How to Fuse PyTorch MLP Kernels for a 30% Inference Speedup
Learn how to analyze PyTorch profiler traces and implement Liger kernel fusion to significantly reduce memory bandwidth bottlenecks in transformer models.
Hugging Face’s new technical guide on profiling and fusing MLPs demonstrates how kernel fusion cuts up to 30% of the wall-clock time for Multilayer Perceptron forward passes. Feed-Forward Networks account for roughly two-thirds of total FLOPs in standard transformer architectures. You can apply these memory optimizations to your own models using standard torch.compile passes or the new expert-tuned Liger kernels from the Hugging Face Hub.
The Memory Bandwidth Bottleneck
Standard PyTorch nn.Linear layers rely on the addmm operation to fold bias addition into the General Matrix Multiplication (GEMM) epilogue. The addition happens seamlessly as the matrix product is written to memory.
The performance bottleneck occurs in the pointwise operations that follow. Executing a GeLU activation and a subsequent multiplication typically requires the GPU to write the intermediate state to High Bandwidth Memory (HBM) and immediately read it back. In overhead-bound regimes, this write-then-read cycle severely limits overall AI inference throughput.
Analyzing the Traces
You can track exactly which GPU resources execute your operations using the built-in torch.profiler. Reviewing PyTorch profiling traces often presents dense blocks of operations, but focusing on the CUTLASS (CUDA Template Library for Linear Algebra Subroutines) kernel naming conventions will clarify hardware utilization. CUTLASS names specify exactly how the matrix multiplication is tiled and executed across the streaming multiprocessors.
When optimizing your model parameters, your goal is to merge the independent execution blocks into a single fused kernel.
Fusing Kernels: Inductor vs Liger
You have two primary paths for fusing these pointwise operations to eliminate intermediate HBM traffic.
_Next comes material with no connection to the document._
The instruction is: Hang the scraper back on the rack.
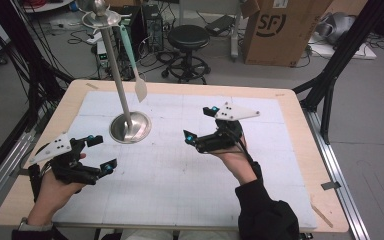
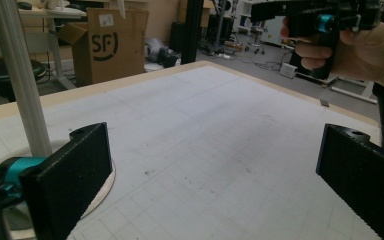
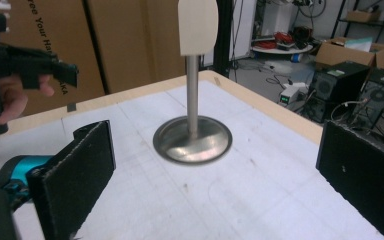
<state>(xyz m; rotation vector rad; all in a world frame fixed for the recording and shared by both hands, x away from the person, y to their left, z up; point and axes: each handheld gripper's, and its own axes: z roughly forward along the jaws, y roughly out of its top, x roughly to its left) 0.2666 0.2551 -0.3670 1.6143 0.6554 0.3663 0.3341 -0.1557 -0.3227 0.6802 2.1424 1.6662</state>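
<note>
On the white gridded mat (image 1: 180, 165) that covers the wooden table (image 1: 300, 165) stands a metal stand (image 1: 125, 107) — a round, shiny base with a thin pole rising from its middle to a small dish at the top; from that dish hangs a spatula (image 1: 134, 65) with a pale green handle and a cream blade, which dangles free of the mat, just beside the pole.

The left gripper (image 1: 99, 154) sits low at the near left of the mat, held in the person's left hand (image 1: 55, 192); its jaws stand wide apart with nothing between them, and in the left gripper view (image 2: 210, 175) only bare mat lies in the gap, the stand's base and pole just beyond the left-hand jaw.

The right gripper (image 1: 200, 124) is held above the middle of the mat in the right hand (image 1: 240, 167), a black sleeve (image 1: 267, 210) behind it; it points toward the stand and is near it but clearly apart; its jaws are spread as wide as they go and grip nothing. In the right gripper view (image 3: 215, 170) the stand's base lies on the mat ahead, between the two jaws and beyond them, the spatula's blade hanging in front of the pole above; the left gripper and its hand show at the upper left edge.

Behind the table are a black stool (image 1: 187, 47) and a cardboard box (image 1: 280, 30) on the floor.
</note>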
The first is using torch.compile. The Inductor backend automatically identifies the GeLU activation and multiplication steps and compiles them into a single optimized Triton kernel. This approach achieves the fastest absolute execution time but carries a strict recompilation penalty if your batch size or sequence length changes during execution.
The second path uses LigerGEGLUMLP layers, available via the Hugging Face Hub through the kernels library. These hand-written Triton kernels provide the memory benefits of fusion without the compile-time latency of Inductor.
Performance Comparison
The benchmark results for an MLP forward pass on an NVIDIA A100-SXM4-80GB GPU show the precise tradeoffs between the two approaches.
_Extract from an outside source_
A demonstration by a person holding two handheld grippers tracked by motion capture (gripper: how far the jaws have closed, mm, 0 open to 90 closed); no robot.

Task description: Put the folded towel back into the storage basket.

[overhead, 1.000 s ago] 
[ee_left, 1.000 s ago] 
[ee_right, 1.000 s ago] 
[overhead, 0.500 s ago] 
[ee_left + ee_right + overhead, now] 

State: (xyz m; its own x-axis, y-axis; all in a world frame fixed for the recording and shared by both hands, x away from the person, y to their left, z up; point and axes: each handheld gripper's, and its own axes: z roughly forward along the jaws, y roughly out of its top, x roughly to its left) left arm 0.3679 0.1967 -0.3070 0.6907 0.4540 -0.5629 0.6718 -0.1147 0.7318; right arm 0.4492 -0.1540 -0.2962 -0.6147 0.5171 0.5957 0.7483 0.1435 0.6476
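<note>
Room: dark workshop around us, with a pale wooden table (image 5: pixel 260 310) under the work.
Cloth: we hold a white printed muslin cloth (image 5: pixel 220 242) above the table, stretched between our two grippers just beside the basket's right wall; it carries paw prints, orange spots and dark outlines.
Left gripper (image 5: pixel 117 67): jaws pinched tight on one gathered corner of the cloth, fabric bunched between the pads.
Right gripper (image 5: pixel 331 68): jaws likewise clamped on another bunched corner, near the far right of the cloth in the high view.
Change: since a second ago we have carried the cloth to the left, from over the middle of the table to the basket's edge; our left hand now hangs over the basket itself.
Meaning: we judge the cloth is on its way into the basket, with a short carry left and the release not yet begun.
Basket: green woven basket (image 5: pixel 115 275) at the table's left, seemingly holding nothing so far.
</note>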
| Implementation | Execution Time | Dynamic Shape Support |
|---|---|---|
Standard nn.Linear | Baseline | Yes |
torch.compile (Inductor) | 89.4 µs | No (Triggers recompilation) |
LigerGEGLUMLP | 92.8 µs | Yes (Zero compile penalty) |
Implementation Strategy
For static workloads where sequence lengths and batch sizes are guaranteed to remain constant, wrap your MLP modules in torch.compile. The Inductor compiler will generate the fastest possible Triton kernel for your specific hardware.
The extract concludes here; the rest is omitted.